(Source data)
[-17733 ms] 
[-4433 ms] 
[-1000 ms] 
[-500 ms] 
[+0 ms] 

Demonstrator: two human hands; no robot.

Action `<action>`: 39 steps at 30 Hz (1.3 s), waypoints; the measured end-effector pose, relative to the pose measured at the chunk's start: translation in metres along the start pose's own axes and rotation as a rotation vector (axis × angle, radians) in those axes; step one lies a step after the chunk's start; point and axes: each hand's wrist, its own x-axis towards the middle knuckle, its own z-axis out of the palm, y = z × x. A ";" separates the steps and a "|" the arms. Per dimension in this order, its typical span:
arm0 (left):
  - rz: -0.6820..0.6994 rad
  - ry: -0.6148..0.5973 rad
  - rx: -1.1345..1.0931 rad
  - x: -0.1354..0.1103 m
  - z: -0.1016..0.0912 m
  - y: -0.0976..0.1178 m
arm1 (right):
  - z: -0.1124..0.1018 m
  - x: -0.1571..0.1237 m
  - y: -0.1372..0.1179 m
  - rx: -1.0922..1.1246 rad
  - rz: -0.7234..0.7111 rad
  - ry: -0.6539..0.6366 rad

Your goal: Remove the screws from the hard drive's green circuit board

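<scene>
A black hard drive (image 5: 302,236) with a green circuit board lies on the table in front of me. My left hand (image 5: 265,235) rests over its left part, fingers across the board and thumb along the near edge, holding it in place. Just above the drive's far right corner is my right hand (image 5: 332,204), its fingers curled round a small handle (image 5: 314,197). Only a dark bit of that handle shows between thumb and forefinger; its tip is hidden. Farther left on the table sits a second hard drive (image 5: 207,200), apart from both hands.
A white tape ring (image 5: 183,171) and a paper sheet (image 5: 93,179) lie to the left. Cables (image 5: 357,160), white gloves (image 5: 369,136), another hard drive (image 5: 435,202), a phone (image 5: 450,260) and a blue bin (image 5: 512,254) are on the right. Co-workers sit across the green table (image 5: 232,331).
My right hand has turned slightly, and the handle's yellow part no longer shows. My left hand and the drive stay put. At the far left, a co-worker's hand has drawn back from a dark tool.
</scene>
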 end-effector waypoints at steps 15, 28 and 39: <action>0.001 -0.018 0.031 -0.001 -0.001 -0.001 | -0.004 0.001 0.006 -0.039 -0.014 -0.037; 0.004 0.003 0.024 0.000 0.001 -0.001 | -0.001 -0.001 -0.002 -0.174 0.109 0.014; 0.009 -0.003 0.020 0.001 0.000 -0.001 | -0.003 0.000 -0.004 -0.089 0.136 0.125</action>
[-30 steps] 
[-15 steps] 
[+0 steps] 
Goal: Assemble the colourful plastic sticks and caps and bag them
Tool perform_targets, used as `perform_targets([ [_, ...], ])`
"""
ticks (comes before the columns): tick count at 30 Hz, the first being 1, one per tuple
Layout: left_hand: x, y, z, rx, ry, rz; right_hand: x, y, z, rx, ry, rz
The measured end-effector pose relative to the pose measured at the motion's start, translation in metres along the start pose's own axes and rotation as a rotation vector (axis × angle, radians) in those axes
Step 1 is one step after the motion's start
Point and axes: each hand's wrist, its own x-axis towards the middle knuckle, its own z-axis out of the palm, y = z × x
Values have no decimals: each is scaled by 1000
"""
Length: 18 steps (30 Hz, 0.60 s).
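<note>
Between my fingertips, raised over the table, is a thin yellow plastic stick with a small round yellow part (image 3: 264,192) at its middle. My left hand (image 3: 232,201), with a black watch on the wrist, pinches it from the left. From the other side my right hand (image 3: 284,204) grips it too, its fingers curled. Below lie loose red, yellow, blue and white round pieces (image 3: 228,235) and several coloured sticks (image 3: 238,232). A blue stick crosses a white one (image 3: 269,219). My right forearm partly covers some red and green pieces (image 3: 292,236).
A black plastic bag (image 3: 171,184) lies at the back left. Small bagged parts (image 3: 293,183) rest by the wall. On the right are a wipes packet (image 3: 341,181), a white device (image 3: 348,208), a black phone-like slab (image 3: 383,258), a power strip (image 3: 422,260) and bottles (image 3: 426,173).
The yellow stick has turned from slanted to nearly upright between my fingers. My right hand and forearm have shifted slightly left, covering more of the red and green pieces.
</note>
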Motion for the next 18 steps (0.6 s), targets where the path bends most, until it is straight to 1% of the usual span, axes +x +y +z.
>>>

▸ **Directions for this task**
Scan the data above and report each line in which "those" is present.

▸ **Response area**
Action `<action>`: 39 steps at 30 Hz (1.3 s), waypoints; the measured end-effector pose, relative to the pose measured at the chunk's start: translation in metres along the start pose's own axes and rotation as a rotation vector (axis × angle, radians) in those axes; step one lies a step after the chunk's start; point and axes: each hand's wrist, its own x-axis towards the middle knuckle, its own z-axis out of the palm, y = z × x. A ";" separates the steps and a "|" the arms. Per dimension in this order, its typical span:
The measured end-effector pose relative to the pose measured at the motion's start, translation in metres along the start pose's own axes and rotation as a rotation vector (axis × angle, radians) in those axes

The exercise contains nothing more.